Work instruction: Your task is to copy all of the data exactly.

Exercise data:
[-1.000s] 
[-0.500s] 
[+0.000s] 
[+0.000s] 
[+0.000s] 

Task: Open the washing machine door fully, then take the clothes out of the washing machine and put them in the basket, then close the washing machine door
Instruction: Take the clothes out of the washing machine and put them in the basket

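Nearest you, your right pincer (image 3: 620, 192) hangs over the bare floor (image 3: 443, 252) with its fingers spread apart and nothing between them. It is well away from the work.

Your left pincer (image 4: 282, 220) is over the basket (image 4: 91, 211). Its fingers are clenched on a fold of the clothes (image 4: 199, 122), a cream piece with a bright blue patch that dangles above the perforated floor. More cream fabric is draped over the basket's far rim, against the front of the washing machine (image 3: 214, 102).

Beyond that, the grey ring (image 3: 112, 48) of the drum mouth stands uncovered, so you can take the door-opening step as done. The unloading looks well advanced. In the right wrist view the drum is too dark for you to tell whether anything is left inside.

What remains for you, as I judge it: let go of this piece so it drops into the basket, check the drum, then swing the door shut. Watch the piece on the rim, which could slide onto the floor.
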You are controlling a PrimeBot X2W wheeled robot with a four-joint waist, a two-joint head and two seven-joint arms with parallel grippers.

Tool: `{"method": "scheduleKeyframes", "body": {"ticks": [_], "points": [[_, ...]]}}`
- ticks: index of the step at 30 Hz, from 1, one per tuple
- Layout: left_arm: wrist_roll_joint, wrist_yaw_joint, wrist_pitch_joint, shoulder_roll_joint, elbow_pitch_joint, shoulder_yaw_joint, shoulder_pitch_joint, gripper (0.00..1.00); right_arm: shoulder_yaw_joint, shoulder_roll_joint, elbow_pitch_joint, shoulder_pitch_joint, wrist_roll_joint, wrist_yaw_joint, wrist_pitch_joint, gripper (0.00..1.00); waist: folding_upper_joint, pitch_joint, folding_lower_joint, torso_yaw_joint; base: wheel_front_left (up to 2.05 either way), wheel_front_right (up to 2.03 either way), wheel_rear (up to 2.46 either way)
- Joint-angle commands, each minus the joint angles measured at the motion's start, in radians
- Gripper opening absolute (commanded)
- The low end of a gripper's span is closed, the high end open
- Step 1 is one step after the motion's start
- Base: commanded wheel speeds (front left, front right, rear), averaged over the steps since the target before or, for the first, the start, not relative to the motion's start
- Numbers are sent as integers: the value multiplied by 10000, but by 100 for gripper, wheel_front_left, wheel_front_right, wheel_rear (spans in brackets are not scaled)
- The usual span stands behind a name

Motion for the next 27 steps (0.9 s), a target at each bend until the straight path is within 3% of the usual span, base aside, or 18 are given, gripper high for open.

Exercise response:
[-1.000s] 
[-0.500s] 
[+0.000s] 
[+0.000s] 
[+0.000s] 

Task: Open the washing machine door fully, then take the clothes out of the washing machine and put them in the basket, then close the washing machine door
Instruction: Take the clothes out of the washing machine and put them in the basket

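Nearest you, your right pincer (image 3: 620, 192) hangs over the bare floor (image 3: 443, 252) with its fingers spread apart and nothing between them. It is well away from the work.

Your left pincer (image 4: 282, 220) is over the basket (image 4: 91, 211). Its fingers are clenched on a fold of the clothes (image 4: 199, 122), a cream piece with a bright blue patch that dangles above the perforated floor. More cream fabric is draped over the basket's far rim, against the front of the washing machine (image 3: 214, 102).

Beyond that, the grey ring (image 3: 112, 48) of the drum mouth stands uncovered, so you can take the door-opening step as done. The unloading looks well advanced. In the right wrist view the drum is too dark for you to tell whether anything is left inside.

What remains for you, as I judge it: let go of this piece so it drops into the basket, check the drum, then swing the door shut. Watch the piece on the rim, which could slide onto the floor.
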You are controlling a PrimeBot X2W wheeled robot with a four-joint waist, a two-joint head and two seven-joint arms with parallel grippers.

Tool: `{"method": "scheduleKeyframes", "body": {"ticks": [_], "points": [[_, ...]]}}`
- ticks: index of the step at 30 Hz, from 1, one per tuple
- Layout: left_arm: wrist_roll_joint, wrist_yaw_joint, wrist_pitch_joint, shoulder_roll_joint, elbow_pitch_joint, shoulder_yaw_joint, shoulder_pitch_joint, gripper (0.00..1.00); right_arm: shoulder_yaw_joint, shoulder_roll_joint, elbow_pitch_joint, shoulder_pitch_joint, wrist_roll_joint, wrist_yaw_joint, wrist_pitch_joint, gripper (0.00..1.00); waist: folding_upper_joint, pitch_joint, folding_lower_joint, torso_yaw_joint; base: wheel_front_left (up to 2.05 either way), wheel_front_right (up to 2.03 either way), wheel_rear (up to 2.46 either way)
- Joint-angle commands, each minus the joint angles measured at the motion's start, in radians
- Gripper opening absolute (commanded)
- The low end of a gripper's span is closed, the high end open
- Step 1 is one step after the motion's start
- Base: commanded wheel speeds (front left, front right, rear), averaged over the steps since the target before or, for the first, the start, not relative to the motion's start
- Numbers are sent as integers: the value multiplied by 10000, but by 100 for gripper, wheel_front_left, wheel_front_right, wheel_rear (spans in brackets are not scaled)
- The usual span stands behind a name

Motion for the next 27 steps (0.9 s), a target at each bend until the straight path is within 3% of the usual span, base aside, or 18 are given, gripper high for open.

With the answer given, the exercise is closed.